■ **TASK DESCRIPTION**: Go through the data below and return each line containing the word "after".

■ **RECORDED DATA**:
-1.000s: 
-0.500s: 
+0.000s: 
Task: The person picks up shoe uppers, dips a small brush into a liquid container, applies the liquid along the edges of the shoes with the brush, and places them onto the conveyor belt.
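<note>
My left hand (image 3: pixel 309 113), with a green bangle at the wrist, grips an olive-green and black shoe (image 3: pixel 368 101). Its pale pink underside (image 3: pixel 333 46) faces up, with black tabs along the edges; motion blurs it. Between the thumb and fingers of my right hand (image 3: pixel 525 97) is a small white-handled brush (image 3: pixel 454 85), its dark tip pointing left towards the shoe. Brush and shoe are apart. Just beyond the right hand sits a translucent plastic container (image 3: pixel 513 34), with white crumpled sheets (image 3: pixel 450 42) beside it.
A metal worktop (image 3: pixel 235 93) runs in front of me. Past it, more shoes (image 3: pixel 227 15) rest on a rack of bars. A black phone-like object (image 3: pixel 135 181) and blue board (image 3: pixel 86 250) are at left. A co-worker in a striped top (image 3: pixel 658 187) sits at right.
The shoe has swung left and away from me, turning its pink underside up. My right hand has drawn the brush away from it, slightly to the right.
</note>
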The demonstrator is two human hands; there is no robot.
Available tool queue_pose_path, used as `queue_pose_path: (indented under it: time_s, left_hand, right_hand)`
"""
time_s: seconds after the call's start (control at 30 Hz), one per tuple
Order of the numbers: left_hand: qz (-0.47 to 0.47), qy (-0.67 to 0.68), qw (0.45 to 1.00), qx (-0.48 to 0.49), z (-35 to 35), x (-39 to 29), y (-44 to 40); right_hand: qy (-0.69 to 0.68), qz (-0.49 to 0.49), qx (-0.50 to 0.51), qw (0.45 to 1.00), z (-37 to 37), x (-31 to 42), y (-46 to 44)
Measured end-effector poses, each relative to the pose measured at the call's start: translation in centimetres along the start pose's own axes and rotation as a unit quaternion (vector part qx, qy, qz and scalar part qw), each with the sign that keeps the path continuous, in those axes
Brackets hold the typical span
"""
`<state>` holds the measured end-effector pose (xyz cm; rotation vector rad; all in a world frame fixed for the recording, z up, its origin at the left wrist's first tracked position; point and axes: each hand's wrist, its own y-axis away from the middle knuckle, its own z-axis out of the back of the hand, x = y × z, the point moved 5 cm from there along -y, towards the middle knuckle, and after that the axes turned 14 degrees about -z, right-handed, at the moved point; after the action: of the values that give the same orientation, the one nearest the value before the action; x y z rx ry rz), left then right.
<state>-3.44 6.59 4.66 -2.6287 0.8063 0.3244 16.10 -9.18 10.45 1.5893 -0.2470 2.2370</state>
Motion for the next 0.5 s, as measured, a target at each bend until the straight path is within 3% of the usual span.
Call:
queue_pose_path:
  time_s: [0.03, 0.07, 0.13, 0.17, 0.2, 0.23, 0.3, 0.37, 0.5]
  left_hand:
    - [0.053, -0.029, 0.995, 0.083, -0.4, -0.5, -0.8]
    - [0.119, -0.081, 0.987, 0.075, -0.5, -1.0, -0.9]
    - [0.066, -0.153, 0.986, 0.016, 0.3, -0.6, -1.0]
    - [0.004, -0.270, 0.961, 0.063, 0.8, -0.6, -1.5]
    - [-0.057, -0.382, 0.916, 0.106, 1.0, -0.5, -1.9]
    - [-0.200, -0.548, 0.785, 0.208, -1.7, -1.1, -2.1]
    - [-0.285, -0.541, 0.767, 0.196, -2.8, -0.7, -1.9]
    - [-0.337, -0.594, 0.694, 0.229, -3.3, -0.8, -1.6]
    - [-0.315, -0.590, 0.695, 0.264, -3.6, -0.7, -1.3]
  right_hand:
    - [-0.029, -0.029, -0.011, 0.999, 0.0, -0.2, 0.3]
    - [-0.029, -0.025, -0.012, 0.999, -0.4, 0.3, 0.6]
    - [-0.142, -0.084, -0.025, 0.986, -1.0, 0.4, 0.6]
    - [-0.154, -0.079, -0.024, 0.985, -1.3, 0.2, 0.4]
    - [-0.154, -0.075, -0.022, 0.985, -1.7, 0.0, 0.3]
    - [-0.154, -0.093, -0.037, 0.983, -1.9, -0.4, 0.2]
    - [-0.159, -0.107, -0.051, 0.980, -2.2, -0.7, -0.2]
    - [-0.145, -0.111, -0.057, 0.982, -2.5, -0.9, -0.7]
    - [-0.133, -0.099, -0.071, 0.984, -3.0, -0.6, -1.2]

■ **SOLUTION**:
time_s: seconds after the call's start (control at 30 Hz), one per tuple
`<state>` holds the measured end-effector pose (xyz cm; rotation vector rad; all in a world frame fixed for the recording, z up, its origin at the left wrist's first tracked position; point and axes: each hand's wrist, its own y-axis away from the middle knuckle, its own z-axis out of the back of the hand, x = y × z, the point moved 5 cm from there along -y, towards the middle knuckle, and after that the axes turned 14 degrees about -z, right-handed, at the moved point; after the action: of the values that give the same orientation, the one nearest the value before the action; x y z rx ry rz), left then right.

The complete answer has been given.